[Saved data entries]
★ ★ ★ ★ ★ ★ ★

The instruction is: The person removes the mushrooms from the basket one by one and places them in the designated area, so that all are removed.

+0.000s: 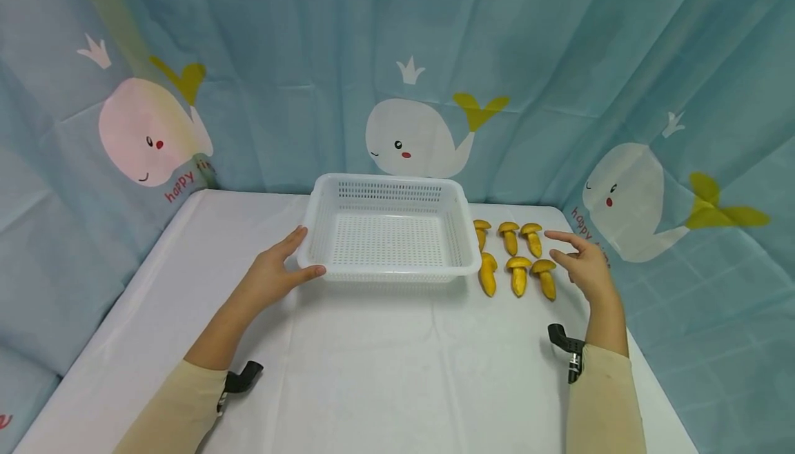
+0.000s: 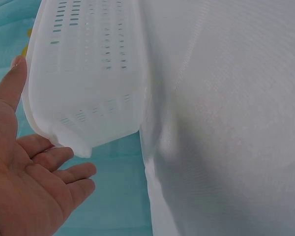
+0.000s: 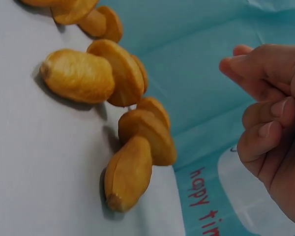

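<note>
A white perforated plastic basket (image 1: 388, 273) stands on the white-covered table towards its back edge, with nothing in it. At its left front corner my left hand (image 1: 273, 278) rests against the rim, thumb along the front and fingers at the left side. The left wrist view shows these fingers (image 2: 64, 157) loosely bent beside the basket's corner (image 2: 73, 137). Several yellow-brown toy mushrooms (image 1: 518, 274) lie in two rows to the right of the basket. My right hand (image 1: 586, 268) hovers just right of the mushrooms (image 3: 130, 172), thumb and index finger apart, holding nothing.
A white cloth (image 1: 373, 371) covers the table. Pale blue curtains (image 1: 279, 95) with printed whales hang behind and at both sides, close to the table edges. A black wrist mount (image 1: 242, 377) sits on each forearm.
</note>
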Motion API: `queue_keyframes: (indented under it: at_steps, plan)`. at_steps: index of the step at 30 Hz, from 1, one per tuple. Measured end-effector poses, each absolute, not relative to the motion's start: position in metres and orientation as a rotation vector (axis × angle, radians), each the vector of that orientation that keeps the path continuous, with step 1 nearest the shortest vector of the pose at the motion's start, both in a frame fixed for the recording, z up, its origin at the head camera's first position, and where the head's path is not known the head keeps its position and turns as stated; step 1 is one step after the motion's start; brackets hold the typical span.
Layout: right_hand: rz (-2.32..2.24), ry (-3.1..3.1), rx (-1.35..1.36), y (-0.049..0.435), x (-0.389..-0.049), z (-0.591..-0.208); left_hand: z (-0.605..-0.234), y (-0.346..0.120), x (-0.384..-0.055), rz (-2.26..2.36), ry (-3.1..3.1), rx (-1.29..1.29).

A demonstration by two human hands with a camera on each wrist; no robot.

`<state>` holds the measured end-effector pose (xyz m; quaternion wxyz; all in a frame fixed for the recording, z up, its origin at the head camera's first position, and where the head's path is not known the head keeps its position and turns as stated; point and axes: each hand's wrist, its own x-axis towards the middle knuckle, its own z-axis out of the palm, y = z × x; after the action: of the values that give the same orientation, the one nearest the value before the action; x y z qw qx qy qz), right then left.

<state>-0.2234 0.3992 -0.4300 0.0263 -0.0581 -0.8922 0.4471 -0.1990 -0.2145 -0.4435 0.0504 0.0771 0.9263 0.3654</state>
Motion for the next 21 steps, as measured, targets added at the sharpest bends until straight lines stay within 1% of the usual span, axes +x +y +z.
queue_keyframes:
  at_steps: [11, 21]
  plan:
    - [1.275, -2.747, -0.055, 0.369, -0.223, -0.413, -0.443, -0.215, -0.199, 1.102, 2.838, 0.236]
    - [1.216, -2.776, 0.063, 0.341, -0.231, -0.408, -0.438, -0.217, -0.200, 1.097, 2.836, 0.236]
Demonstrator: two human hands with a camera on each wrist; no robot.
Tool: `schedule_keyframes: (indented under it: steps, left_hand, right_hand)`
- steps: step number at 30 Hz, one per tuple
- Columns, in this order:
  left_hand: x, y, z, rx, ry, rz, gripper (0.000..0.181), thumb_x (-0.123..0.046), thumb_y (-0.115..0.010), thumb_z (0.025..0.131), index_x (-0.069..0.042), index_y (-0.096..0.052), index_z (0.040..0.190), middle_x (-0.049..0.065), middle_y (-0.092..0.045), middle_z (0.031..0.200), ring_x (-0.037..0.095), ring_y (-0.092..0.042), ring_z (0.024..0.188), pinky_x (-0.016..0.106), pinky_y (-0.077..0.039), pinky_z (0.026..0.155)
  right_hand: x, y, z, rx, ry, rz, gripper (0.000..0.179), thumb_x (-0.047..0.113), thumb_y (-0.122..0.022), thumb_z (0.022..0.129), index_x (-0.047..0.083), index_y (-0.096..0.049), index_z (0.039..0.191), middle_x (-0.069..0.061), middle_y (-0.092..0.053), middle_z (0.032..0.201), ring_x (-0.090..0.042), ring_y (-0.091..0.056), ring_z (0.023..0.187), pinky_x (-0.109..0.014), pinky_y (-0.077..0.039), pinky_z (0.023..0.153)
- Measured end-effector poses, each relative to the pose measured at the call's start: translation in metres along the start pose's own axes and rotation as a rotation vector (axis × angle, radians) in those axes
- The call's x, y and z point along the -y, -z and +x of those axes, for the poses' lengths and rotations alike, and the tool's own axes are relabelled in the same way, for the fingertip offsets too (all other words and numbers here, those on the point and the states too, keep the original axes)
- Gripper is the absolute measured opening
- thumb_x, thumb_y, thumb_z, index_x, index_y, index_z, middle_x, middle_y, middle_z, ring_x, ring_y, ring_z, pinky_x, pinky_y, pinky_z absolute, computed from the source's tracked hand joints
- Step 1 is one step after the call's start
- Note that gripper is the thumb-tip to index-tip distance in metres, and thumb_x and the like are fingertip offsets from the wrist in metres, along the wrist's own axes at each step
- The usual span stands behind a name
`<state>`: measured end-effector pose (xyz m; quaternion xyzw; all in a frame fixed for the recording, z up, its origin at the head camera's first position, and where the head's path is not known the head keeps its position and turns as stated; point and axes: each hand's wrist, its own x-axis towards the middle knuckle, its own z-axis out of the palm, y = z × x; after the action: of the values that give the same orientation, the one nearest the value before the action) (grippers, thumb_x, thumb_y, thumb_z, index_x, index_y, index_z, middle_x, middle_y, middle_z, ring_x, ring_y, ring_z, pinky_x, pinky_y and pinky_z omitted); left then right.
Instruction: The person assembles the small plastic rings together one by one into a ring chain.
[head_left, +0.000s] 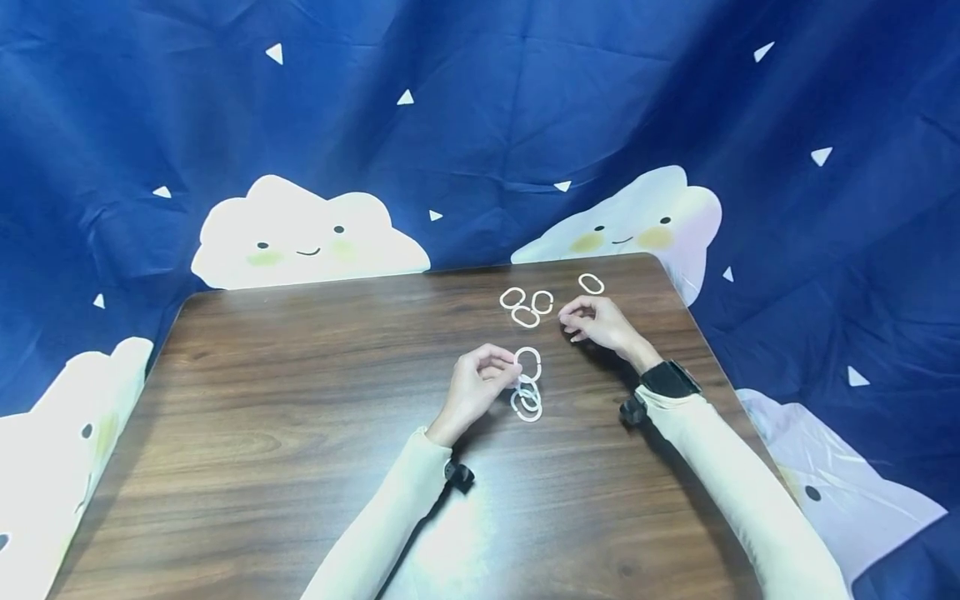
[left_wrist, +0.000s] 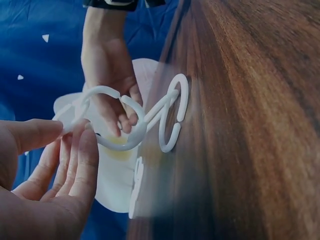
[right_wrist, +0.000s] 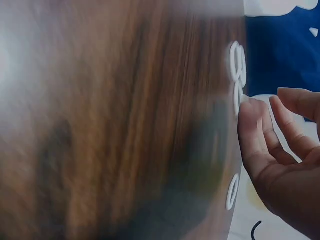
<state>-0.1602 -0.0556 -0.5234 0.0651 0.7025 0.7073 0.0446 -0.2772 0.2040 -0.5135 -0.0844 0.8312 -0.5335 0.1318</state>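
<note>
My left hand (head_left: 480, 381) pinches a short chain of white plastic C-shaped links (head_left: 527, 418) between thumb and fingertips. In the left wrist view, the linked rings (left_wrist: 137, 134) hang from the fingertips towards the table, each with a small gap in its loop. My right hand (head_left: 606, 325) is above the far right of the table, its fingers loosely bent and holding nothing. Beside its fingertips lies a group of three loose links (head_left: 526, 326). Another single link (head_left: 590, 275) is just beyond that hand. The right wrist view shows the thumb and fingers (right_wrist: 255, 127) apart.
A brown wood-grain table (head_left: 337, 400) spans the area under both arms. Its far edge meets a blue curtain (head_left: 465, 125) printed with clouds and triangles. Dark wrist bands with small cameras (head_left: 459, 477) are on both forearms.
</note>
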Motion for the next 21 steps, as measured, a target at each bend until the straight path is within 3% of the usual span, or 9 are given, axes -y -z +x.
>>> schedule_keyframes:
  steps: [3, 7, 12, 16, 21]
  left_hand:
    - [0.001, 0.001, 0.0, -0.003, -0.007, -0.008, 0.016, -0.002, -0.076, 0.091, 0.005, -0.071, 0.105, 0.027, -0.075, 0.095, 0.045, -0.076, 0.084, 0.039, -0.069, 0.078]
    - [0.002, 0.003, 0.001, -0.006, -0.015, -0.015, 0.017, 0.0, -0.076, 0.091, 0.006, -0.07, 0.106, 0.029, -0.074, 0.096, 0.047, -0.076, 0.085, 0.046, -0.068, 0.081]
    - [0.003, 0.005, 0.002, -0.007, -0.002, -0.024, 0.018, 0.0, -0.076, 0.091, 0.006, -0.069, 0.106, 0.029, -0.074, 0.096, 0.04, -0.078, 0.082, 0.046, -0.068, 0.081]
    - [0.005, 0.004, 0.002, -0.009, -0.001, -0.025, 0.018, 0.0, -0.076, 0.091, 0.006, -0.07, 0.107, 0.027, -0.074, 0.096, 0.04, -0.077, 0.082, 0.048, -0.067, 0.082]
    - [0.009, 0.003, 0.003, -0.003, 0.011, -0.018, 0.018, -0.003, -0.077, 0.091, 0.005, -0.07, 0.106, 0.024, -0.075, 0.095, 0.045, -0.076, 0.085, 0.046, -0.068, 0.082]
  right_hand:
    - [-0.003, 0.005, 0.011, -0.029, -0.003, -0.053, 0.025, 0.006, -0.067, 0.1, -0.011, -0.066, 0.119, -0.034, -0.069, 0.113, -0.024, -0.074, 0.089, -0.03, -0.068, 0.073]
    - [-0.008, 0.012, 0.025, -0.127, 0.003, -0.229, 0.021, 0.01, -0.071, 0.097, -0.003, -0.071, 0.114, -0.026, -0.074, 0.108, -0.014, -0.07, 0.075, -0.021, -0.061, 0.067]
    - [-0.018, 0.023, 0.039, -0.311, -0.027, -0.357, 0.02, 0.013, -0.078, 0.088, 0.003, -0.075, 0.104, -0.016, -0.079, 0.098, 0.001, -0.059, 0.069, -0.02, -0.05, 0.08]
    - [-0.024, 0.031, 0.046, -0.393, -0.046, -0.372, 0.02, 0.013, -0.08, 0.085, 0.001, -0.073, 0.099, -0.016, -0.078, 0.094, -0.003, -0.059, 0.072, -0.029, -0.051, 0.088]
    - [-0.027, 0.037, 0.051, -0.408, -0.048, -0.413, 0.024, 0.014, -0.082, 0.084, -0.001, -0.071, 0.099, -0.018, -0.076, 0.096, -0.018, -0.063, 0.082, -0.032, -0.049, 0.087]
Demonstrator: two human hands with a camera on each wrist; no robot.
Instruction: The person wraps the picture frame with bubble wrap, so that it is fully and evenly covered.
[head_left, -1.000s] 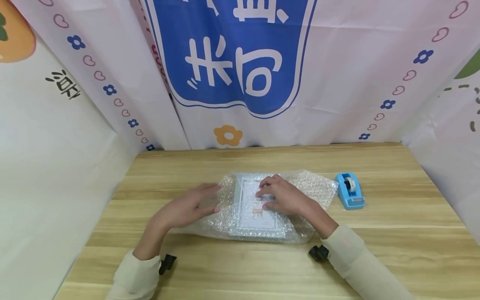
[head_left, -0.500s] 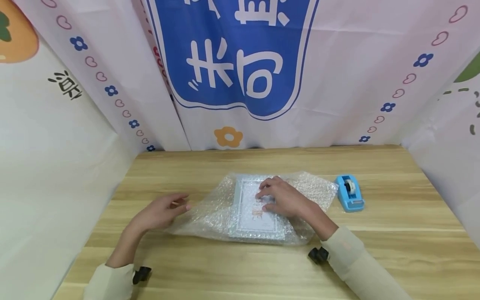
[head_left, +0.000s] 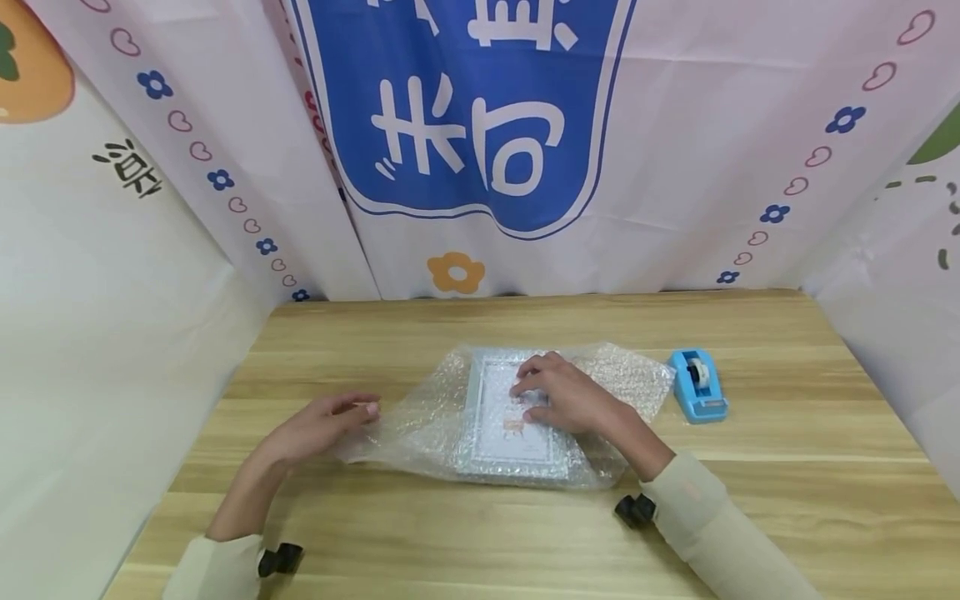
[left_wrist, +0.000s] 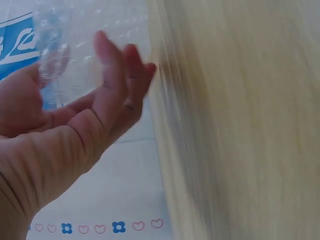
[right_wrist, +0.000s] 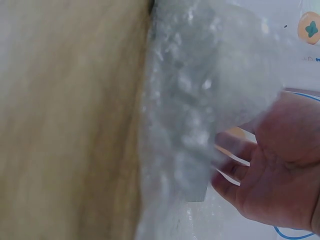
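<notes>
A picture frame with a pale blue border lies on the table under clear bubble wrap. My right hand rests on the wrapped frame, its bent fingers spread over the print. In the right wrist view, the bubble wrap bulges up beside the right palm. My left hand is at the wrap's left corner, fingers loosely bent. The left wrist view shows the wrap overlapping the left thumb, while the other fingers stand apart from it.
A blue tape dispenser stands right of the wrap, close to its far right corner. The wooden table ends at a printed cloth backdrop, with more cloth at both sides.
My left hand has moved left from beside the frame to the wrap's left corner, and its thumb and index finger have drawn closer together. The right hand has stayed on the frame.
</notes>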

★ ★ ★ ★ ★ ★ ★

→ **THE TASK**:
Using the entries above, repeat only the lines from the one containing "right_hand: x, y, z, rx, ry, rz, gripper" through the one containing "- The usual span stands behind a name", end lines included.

→ **TASK ANSWER**:
  right_hand: x, y, z, rx, ry, rz, gripper (0.000..0.179), thumb_x (-0.047..0.113), thumb_y (-0.122..0.022), thumb_z (0.022..0.129), index_x (-0.047..0.083), index_y (-0.096..0.049), index_z (0.039..0.191), middle_x (-0.069..0.061), middle_y (-0.092..0.053), middle_z (0.032..0.201), ring_x (-0.090..0.042), ring_y (-0.091..0.056), ring_z (0.023..0.187), pinky_x (-0.109..0.014), pinky_y (-0.077..0.039), pinky_z (0.023..0.153)
- Measured end-effector poses, each relative to the pose measured at the call's start: translation in metres along the start pose's own axes and rotation as a rotation vector (axis × angle, radians) in those axes
- The call's x, y and z point along the -y, -z and +x of those axes, for the poses' lengths and rotations alike, and the tool's own axes are relabelled in the same way, for the fingertip offsets too (all other words and numbers here, those on the point and the states too, keep the original axes)
- Gripper is the absolute measured opening
- thumb_x, thumb_y, thumb_z, index_x, index_y, index_z, middle_x, middle_y, middle_z, ring_x, ring_y, ring_z, pinky_x, pinky_y, pinky_z absolute, computed from the source's tracked hand joints
- Step 1 is one step after the call's start
- Note that gripper is the thumb-tip to index-tip distance in metres, and thumb_x and the like are fingertip offsets from the wrist in metres, along the wrist's own axes at each step
- The usual span stands behind a name

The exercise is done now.